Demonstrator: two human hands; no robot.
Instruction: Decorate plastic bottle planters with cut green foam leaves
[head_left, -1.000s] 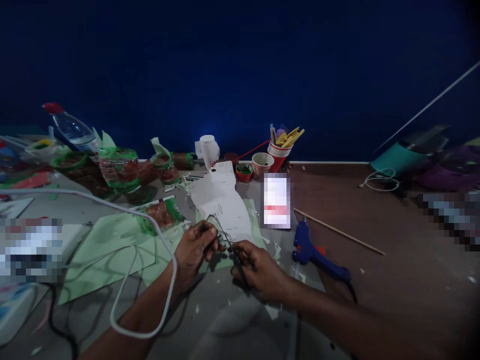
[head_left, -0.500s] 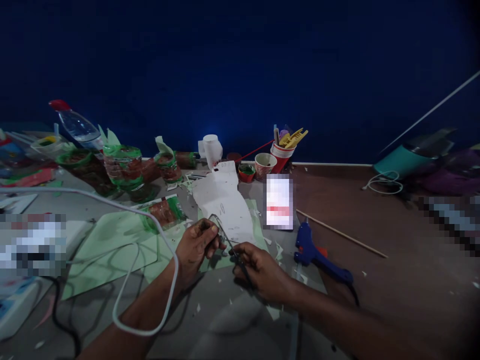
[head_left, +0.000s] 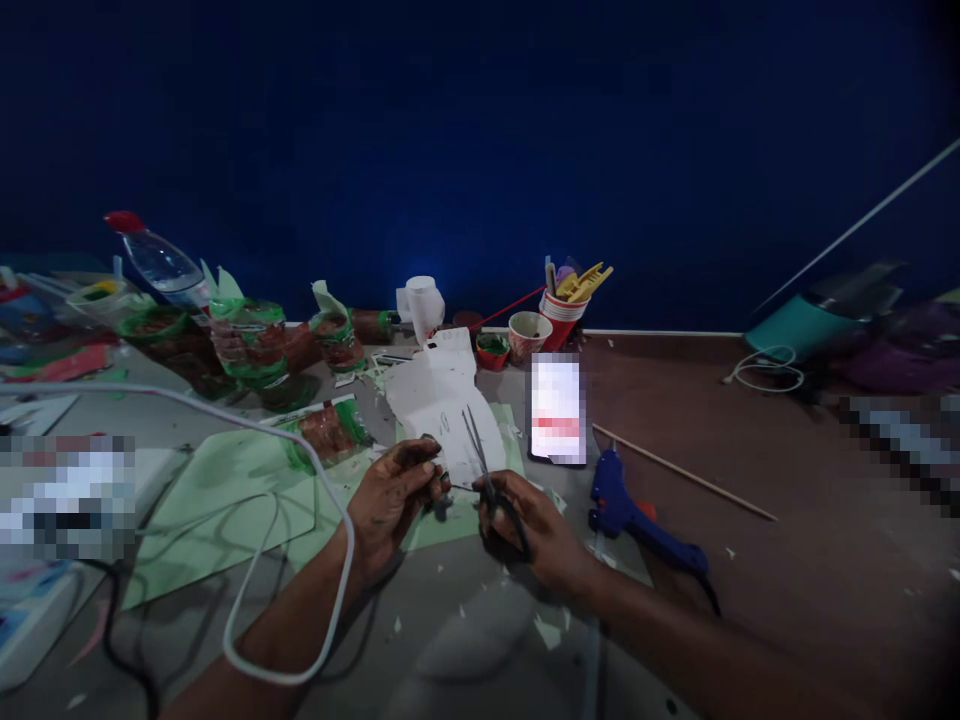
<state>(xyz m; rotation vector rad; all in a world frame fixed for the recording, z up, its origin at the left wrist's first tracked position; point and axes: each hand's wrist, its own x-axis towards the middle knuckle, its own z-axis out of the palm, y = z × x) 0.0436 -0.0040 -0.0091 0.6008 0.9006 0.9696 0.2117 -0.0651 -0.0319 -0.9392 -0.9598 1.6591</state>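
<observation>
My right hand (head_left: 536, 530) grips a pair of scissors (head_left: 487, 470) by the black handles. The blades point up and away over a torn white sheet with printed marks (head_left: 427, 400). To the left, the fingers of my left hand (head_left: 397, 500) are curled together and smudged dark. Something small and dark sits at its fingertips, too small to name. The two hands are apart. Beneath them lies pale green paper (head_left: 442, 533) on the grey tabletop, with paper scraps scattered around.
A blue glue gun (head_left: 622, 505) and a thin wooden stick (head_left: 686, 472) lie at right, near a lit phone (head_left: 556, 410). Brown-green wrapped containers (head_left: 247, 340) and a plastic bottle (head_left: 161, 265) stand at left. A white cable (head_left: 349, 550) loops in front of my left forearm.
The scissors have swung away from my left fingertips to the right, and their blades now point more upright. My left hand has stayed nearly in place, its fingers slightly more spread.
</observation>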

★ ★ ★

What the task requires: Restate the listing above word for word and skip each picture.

Answer to the exercise:
Demonstrator: two human hands; no robot.
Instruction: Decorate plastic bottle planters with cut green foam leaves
[head_left, -1.000s] 
[head_left, -0.500s] 
[head_left, +0.000s] 
<state>(xyz m; rotation vector rad; all in a world frame fixed for the recording, z up, its origin at the left wrist's first tracked position; point and axes: each hand's wrist, its own x-axis towards the middle knuckle, its own z-axis out of the palm, y = z × x) 0.0436 -0.0040 -0.0091 0.6008 0.9006 0.9696 0.2117 -0.0651 -0.0319 -0.9392 -0.9598 1.6591</state>
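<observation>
My right hand (head_left: 536, 530) grips a pair of scissors (head_left: 487, 470) by the black handles. The blades point up and away over a torn white sheet with printed marks (head_left: 427, 400). To the left, the fingers of my left hand (head_left: 397, 500) are curled together and smudged dark. Something small and dark sits at its fingertips, too small to name. The two hands are apart. Beneath them lies pale green paper (head_left: 442, 533) on the grey tabletop, with paper scraps scattered around.
A blue glue gun (head_left: 622, 505) and a thin wooden stick (head_left: 686, 472) lie at right, near a lit phone (head_left: 556, 410). Brown-green wrapped containers (head_left: 247, 340) and a plastic bottle (head_left: 161, 265) stand at left. A white cable (head_left: 349, 550) loops in front of my left forearm.
The scissors have swung away from my left fingertips to the right, and their blades now point more upright. My left hand has stayed nearly in place, its fingers slightly more spread.
</observation>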

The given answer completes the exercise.